Chart 2: Cleveland Fed Nowcast
  • headline should get a boost from higher gasoline prices (+4% m/m NSA, +3.5% m/m SA). That would add around 0.15% m/m in weighted SA terms to CPI.
  • Headline CPI NSA will also benefit from January being a seasonal up-month for CPI NSA
  • OER is expected to be strong again as the lagging influences of cooler market rent gauges still lie ahead
  • New and used vehicle price changes were minimal in January according to industry sources (not Manheim).
  • Food price inflation has ebbed the past couple of months and is well below the 1% m/m increases up to last July. A modest contribution is factored in.
  • Another solid gain of 0.4–0.5 m/m is expected for core services ex-housing (Powell’s fave measure these days).
  • What should we watch for signs inflation is being licked?
  • focus on core PCE, not core CPI: Among the many methodological differences is that PCE has half the weight on shelter that CPI does and so housing disinflation wouldn’t be anywhere close to the same issue in dragging down PCE. PCE is the Fed’s preferred gauge.

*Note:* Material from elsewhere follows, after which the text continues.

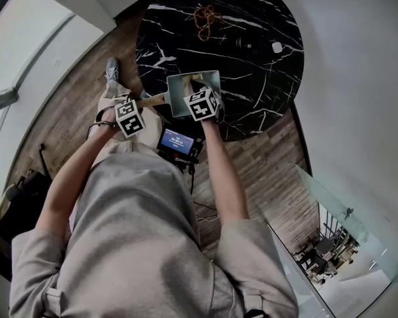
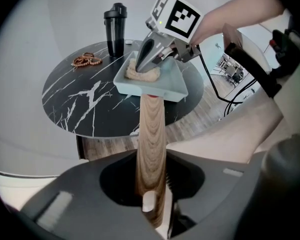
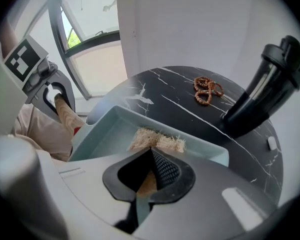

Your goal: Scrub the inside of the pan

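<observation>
A square pale-blue pan (image 1: 194, 85) sits near the front edge of a round black marble table (image 1: 252, 78). Its wooden handle (image 2: 151, 144) runs straight back between the jaws of my left gripper (image 2: 152, 204), which is shut on it. In the head view the left gripper (image 1: 144, 106) is at the pan's left. My right gripper (image 3: 149, 176) points down into the pan (image 3: 102, 134), shut on a tan fibrous scrubber (image 3: 157, 140) that lies on the pan's floor. The left gripper view shows the right gripper (image 2: 146, 59) pressing the scrubber (image 2: 140, 75) into the far part of the pan (image 2: 167, 88).
A black shaker bottle (image 3: 262, 91) stands at the far side of the table, with a string of brown beads (image 3: 207, 90) beside it. A small white object (image 1: 276, 47) lies near the bottle. A device with a lit screen (image 1: 179, 143) sits below the table's front edge.
</observation>
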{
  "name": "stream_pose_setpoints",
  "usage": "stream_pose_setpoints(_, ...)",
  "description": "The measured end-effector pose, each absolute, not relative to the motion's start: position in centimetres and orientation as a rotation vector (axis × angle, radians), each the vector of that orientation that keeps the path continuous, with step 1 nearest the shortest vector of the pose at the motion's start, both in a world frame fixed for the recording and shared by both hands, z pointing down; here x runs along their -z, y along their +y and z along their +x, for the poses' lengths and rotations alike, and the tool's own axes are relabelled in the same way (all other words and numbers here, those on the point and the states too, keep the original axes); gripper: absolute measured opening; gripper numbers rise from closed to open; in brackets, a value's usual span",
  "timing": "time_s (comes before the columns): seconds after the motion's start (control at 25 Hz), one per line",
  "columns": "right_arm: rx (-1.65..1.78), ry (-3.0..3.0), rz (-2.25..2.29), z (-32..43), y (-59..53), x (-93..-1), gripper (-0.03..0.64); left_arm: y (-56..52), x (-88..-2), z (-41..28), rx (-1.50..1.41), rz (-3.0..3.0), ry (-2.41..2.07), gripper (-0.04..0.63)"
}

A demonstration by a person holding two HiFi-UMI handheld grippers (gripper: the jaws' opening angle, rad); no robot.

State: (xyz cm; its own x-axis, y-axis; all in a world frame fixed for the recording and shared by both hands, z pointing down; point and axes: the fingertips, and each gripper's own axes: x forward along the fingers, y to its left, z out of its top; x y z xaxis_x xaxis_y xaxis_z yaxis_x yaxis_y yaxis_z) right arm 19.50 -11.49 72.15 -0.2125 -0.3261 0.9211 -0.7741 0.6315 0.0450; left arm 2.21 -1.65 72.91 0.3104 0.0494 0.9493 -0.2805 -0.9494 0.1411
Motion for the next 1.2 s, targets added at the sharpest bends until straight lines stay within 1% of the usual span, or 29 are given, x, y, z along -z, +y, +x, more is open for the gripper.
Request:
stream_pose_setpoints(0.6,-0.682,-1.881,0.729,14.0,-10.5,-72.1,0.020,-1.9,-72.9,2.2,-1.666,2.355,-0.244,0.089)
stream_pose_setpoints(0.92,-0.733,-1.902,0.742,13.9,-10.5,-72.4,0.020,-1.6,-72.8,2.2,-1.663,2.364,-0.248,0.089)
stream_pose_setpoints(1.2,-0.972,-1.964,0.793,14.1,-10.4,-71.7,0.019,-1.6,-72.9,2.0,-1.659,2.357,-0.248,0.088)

  • ignore base effect influences as year-ago comps shift. That’s how the Fed/BoC etc got into trouble in 2021 and argued it was all just base effect driven inflation, which it never was. I doubt they’ll be fooled again which is why some Fed officials have also been emphasizing m/m.
  • you’ll need to see core PCE coming down toward 2% on a durable basis that will take a long time to evaluate. We’ll also need to see how the breadth evolves. If goods disinflation keeps shaking out and we rebase then that part of inflation could be subject to renewed future gains in 2024–25. If housing largely finishes pushing through inflation readings—and much less so for PCE as per above comment—by 2024H1 then the Fed could misinterpret cooling inflation if it doesn’t control for this. Last, pay attention to when Powell says he’s watching core PCE services ex-housing that dominates over half of the core basket. That’s driven more by wages and given an extremely tight labour market this could prove to be a persistent form of inflation (chart 3).
Chart 3: This is the Inflation that Powell Fears the Most
  • regime shift. Regular readers know my views on how developments since 2016 and ongoing adjustments make for higher long-wave inflationary pressures than the pattern after China’s entry to the WTO and especially after the GFC.

The Fed is once again looking for another #2 as the Biden administration rewards Vice Chair Brainard for her qualifications and her loyalty to the Democrats’ causes over the years. The longstanding rumour that she was being considered as the Biden administration’s top economic adviser appears to be on the mark with a formal nomination coming perhaps as soon as today. There will also be a fair amount of Fed-speak today including Richmond’s Barkin (9:30amET), Dallas President Logan (11amET), Philly’s Harker (11:30amET) and the NY Fed’s Williams (2:05pmET).